GE Aviation and Santa Fe-based Sigma Labs are working together to develop in-process inspection technology that serves to verify the quality and geometry of the additive components during the build process. This boosts production speeds by as much as 25%, and enables faster FAA qualification of parts. Recent news reports indicate that initial assembly of the first pre-production LEAP engines began just last week.
GE researchers also say that clinical testing has begun of a low-cost medical ultrasound sensor prototype made by 3D-printing ceramic powders. The new, cheaper device could potentially bring prenatal imaging to many more expectant mothers in third-world nations.
Make it so
Progress in the industrialization of 3D-printing technology is probably the best thing that could happen to the Maker movement. It’s only a matter of time before spin-off technologies start trickling down into the hands of hobbyist and neighborhood makers at affordable prices.
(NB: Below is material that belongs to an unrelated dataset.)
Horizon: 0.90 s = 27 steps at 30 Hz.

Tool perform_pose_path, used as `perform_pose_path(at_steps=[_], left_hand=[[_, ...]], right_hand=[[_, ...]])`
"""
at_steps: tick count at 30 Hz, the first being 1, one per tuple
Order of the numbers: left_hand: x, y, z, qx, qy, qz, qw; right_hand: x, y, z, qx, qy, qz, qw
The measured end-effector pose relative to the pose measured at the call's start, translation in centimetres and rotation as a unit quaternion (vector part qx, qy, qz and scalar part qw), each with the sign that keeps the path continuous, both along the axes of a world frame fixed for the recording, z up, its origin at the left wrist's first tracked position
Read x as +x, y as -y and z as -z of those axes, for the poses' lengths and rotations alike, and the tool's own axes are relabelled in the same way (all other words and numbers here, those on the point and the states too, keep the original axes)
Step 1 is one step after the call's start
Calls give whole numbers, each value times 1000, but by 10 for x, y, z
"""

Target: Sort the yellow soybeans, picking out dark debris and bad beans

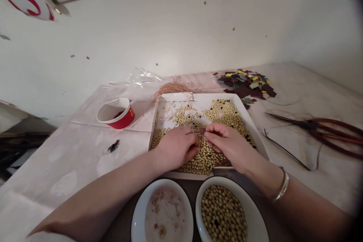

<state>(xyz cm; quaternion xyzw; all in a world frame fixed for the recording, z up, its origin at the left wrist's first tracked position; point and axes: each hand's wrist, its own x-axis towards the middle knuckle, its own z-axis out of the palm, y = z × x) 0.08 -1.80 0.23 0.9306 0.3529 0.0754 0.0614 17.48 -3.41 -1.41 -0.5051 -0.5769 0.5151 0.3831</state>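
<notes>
My right hand [227,141] pinches a small dark red square piece [202,131] between thumb and fingertips, over a white shallow box [259,141]. Close by on its left, my left hand [178,146] is closed with curled fingers; whatever it may hold is hidden. Under both hands, the box holds many small yellowish beads [200,160] with some dark ones among them. Thin copper-coloured strands [167,111] hang over the box's back left corner from a tangled bundle [172,89] behind it.
In front stand a bowl of larger beads [224,211] and a bowl with pinkish residue [170,211]. A red-and-white paper cup [121,119] is left of the box. Long-handled scissors [320,126] lie at right, a pile of coloured squares [246,83] at back.
</notes>
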Motion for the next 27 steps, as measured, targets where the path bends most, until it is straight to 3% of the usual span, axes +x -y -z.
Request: perform_pose_path(at_steps=[5, 10, 21, 24, 27], left_hand=[[-4, 1, 0, -24, 85, -73, 993], [-2, 0, -5, -42, 97, -41, 994], [-2, 3, -7, -54, 134, -72, 987], [-3, 2, -7, -52, 123, -70, 989], [-3, 1, -6, -50, 106, -62, 991]], right_hand=[[-1, 2, -3, 35, 52, -40, 997], [-2, 2, -5, 49, 71, -62, 994], [-2, 2, -7, 84, 118, -39, 989], [11, -1, -9, 173, 222, 1, 960], [28, -7, -6, 234, 367, 15, 900]])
Greater R&D investment will in time surely yield a steady flow of more capable and presumably cheaper home printing technology, including new machines, enhanced design software, more and better fab materials and deeper processing knowledge. These innovations should help bring 3D-printing and additive manufacturing firmly into the mainstream—and maybe into your own home.
Real-world replicators have taken a lot longer to materialize than I’d thought; it’s been nearly half a century since Star Trek first appeared. But the replicator revolution seems to be happening at last.